**Activity:** Retype the whole listing below exactly, keeping every picture out of it.

**Data:**
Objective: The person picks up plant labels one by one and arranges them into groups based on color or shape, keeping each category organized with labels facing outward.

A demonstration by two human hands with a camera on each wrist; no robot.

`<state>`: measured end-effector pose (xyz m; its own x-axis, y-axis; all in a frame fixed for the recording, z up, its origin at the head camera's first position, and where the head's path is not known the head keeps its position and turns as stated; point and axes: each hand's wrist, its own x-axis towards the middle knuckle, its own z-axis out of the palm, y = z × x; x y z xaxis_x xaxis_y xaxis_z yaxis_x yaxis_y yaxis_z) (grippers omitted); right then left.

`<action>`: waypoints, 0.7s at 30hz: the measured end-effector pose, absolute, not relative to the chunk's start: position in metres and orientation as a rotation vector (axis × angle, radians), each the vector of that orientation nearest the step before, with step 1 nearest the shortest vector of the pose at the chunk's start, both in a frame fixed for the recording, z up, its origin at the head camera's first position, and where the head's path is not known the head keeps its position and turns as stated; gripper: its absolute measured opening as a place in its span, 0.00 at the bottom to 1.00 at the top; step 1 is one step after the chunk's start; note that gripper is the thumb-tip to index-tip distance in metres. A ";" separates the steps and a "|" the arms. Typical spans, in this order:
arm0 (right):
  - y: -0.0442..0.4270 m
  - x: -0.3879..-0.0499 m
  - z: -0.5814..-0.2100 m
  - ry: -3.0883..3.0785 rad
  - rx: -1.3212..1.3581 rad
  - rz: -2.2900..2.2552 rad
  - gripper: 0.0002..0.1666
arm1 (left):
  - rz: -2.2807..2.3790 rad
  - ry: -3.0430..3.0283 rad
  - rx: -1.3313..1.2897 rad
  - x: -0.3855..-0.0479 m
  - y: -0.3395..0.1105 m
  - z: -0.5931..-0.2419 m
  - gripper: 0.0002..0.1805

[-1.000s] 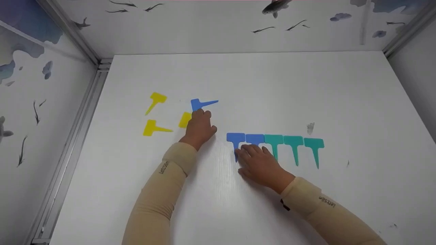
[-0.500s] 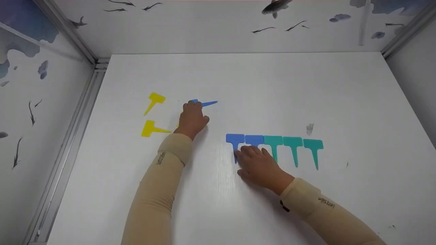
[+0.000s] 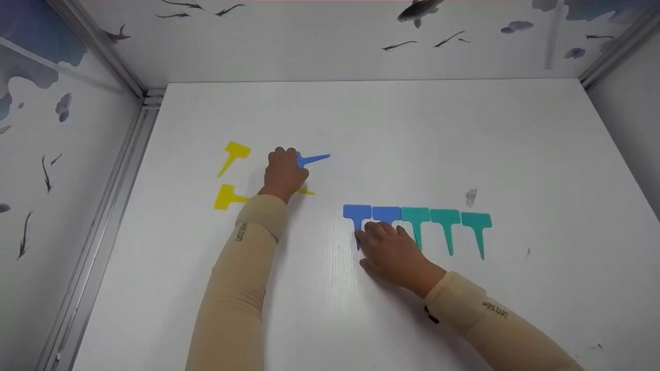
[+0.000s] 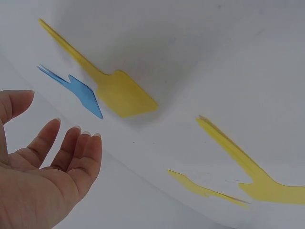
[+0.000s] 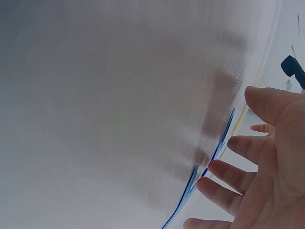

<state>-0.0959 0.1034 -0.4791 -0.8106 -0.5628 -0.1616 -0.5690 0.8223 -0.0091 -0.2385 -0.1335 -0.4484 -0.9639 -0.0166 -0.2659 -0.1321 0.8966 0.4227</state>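
Note:
My left hand [image 3: 284, 172] is over a T-shaped blue plant label [image 3: 313, 159], hiding much of its head. In the left wrist view its fingers are loosely bent with nothing between them, and the blue plant label [image 4: 85, 95] lies past the fingertips. A yellow plant label [image 4: 125, 95] lies beside it, mostly covered by the hand in the head view. My right hand [image 3: 394, 252] stays low at a row of labels, its fingers spread and relaxed. It covers the stem of the second blue label [image 3: 385, 213]; the first blue label [image 3: 357, 212] is at its fingertips.
The row continues rightward with several teal labels, such as the end one [image 3: 477, 220]. Two more yellow labels lie on the left, an upper one [image 3: 237, 150] and a lower one [image 3: 225, 197]. Panels with printed fish enclose the white table [image 3: 392, 129] at back and left.
My left hand has moved up and left from beside the yellow label to over the blue label's head, then slightly past it. The right hand has stayed in place.

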 end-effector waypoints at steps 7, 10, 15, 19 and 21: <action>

**Your response:**
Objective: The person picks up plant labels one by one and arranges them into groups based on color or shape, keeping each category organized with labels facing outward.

A demonstration by two human hands with a camera on each wrist; no robot.

`<state>`: measured end-effector pose (xyz m; its own x-axis, y-axis; all in a frame fixed for the recording, z up, its origin at the head camera's first position, and where the head's path is not known the head keeps its position and turns as stated; point and axes: each hand's wrist, its own x-axis towards the middle knuckle, its own z-axis out of the palm, y = z × x; x y z xaxis_x xaxis_y xaxis_z yaxis_x yaxis_y yaxis_z) (grippers omitted); right then left.

`<action>`: waypoints, 0.7s at 30hz: the measured end-effector pose, absolute, not relative to the chunk's start: position in metres and orientation as a rotation vector (axis × angle, radians), each the vector of that orientation nearest the step before, with step 1 nearest the shortest vector of the pose at the chunk's start, both in a frame fixed for the recording, z up, its origin at the head camera's first position, and where the head's path is not known the head keeps its position and turns as stated; gripper: its absolute measured opening as a place in its span, 0.00 at the bottom to 1.00 at the top; step 1 is one step after the chunk's start; note that gripper is the thumb-tip to index-tip distance in metres. A ";" separates the steps and a "|" the arms. Typical spans, in this order:
arm0 (right):
  - y: -0.0442..0.4270 m
  - x: -0.3879..-0.0499 m
  - z: -0.5814..-0.2100 m
  - ry: -3.0883..3.0785 rad
  - rx: -1.3212..1.3581 rad
  - rz: -2.2900..2.2552 rad
  - gripper: 0.0002..0.1666
arm1 (left):
  - rz: -2.2807..2.3790 rad
  - ry: -3.0430..3.0283 rad
  - rx: -1.3313..1.2897 rad
  - x: -0.3855..-0.0479 m
  - y: -0.3395..0.1105 m
  - z: -0.5931..-0.2419 m
  - gripper: 0.0002..0.1805

[-1.000s] 
[-0.500s] 
[+0.000s] 
[+0.000s] 
[+0.000s] 

<state>-0.0959 0.1034 -0.4791 -0.8106 -0.5628 -0.1616 -0.5690 0.8223 -0.0091 -0.2385 -0.1335 -0.4484 -0.9639 -0.0166 -0.2659 -0.1321 0.8966 0.4227</state>
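Note:
My left hand [image 3: 284, 172] is over a T-shaped blue plant label [image 3: 313, 159], hiding much of its head. In the left wrist view its fingers are loosely bent with nothing between them, and the blue plant label [image 4: 85, 95] lies past the fingertips. A yellow plant label [image 4: 125, 95] lies beside it, mostly covered by the hand in the head view. My right hand [image 3: 394, 252] stays low at a row of labels, its fingers spread and relaxed. It covers the stem of the second blue label [image 3: 385, 213]; the first blue label [image 3: 357, 212] is at its fingertips.
The row continues rightward with several teal labels, such as the end one [image 3: 477, 220]. Two more yellow labels lie on the left, an upper one [image 3: 237, 150] and a lower one [image 3: 225, 197]. Panels with printed fish enclose the white table [image 3: 392, 129] at back and left.
My left hand has moved up and left from beside the yellow label to over the blue label's head, then slightly past it. The right hand has stayed in place.
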
 end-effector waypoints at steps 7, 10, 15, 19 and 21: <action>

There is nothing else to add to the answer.